▸ ASSIGNMENT:
After locating the line that contains "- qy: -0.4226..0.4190" in the data below, set down exactly that line and each one after it through the line that contains "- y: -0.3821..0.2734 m", and nothing more.

▸ ENTRIES SUPPLIED:
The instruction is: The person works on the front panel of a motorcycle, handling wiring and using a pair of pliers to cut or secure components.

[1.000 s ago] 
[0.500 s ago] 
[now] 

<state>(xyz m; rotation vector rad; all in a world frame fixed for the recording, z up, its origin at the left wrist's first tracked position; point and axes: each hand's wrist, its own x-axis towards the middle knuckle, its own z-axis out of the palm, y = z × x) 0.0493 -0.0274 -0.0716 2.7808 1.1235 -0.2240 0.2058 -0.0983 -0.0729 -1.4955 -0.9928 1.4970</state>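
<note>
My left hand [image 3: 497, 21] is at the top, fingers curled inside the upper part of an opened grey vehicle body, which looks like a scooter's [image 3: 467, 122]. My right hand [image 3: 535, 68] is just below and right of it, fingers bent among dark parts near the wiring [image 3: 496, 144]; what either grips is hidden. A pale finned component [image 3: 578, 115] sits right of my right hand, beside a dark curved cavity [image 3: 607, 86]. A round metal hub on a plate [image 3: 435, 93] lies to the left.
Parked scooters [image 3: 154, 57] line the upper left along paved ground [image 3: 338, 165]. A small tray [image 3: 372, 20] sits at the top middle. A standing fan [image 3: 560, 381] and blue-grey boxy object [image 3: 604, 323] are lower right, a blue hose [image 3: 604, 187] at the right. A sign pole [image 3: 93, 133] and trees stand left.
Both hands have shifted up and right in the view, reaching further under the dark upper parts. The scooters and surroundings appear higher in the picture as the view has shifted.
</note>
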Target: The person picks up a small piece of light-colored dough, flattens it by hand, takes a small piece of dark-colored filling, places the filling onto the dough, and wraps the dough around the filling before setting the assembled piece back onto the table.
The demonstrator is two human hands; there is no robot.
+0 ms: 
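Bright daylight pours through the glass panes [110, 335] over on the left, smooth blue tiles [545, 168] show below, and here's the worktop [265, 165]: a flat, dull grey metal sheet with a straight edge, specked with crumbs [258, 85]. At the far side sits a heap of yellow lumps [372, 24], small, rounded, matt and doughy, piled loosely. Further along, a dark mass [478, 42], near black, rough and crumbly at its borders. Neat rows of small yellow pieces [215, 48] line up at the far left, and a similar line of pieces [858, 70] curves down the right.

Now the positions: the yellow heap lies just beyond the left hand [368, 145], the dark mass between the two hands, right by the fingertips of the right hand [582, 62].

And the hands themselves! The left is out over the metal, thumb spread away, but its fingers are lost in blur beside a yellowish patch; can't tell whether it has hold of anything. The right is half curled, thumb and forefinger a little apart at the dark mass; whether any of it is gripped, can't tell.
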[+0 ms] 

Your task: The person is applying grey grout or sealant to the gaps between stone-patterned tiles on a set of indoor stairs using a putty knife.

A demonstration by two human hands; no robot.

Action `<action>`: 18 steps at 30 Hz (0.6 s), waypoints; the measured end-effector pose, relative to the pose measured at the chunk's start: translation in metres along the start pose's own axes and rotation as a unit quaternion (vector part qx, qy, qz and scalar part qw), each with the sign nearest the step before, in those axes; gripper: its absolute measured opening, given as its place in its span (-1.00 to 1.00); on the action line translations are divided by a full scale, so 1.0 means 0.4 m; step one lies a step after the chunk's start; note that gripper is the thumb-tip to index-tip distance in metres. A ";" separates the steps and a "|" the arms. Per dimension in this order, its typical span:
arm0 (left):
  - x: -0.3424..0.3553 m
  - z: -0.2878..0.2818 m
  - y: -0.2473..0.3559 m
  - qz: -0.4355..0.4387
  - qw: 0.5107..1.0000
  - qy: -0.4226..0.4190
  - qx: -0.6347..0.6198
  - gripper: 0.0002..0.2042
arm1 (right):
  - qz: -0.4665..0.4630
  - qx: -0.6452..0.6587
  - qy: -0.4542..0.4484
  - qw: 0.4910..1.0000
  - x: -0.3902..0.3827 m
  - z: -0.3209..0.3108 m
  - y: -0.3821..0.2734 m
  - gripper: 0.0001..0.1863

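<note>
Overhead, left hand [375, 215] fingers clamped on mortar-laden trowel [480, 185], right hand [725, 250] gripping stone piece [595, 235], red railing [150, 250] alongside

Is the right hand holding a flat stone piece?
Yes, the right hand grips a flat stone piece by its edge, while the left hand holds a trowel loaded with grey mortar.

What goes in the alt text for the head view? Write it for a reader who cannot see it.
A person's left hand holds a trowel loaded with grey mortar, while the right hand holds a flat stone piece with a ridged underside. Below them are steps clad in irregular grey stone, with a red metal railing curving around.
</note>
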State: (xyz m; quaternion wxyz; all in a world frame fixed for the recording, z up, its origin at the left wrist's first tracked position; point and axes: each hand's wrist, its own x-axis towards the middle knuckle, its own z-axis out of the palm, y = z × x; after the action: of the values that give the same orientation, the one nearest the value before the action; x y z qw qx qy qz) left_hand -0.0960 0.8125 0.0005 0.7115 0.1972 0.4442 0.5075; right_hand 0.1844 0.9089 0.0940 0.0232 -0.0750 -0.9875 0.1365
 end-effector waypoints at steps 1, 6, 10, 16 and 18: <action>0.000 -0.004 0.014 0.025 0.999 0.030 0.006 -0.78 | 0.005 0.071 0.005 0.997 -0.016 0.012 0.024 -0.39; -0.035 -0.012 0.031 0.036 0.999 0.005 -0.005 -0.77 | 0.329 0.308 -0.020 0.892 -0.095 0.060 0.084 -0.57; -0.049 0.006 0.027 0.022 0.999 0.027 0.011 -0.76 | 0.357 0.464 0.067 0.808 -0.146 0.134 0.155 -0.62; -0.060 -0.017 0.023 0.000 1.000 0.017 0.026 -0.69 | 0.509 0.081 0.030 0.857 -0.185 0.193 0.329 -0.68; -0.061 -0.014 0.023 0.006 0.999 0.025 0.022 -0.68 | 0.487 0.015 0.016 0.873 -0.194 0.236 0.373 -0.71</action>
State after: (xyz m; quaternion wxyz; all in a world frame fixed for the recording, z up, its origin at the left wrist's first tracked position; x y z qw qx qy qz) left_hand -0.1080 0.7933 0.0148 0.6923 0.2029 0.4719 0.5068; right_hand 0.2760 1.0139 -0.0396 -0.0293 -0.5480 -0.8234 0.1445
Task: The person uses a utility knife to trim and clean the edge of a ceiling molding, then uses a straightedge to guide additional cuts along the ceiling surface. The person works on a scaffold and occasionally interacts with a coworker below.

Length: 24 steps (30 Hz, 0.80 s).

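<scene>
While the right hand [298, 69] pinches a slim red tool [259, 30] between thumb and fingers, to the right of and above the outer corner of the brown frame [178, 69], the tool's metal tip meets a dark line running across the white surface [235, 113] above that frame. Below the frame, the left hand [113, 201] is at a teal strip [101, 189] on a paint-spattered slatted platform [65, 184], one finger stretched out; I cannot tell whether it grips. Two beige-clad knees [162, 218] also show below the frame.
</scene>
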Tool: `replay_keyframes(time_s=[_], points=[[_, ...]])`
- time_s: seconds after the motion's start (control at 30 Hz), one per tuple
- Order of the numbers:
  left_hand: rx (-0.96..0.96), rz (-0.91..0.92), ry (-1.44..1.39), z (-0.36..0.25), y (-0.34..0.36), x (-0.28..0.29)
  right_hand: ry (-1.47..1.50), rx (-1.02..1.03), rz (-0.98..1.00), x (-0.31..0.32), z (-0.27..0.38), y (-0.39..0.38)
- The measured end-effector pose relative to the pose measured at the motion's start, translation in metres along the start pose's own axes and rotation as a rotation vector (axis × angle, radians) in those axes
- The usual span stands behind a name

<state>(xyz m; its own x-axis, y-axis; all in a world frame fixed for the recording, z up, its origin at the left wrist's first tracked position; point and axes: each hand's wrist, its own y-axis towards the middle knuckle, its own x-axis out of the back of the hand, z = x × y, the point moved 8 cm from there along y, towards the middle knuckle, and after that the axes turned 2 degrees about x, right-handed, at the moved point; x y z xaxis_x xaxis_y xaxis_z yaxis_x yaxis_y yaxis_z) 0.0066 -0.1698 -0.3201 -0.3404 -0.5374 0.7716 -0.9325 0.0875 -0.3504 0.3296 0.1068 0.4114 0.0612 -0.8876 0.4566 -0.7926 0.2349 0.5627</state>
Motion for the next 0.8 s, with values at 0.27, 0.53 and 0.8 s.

▸ RESULT FOR THIS TASK:
  - qy: -0.4226..0.4190
  - qx: -0.6347..0.6198
  - gripper: 0.0002..0.2042
arm1 (right):
  - qz: -0.4665..0.4630
  - qx: -0.6452..0.6587
  - qy: -0.4542..0.4484
  - qw: 0.4910..1.0000
  - x: -0.3902..0.3827 m
  - z: -0.3209..0.3108 m
  - y: -0.3821..0.2734 m

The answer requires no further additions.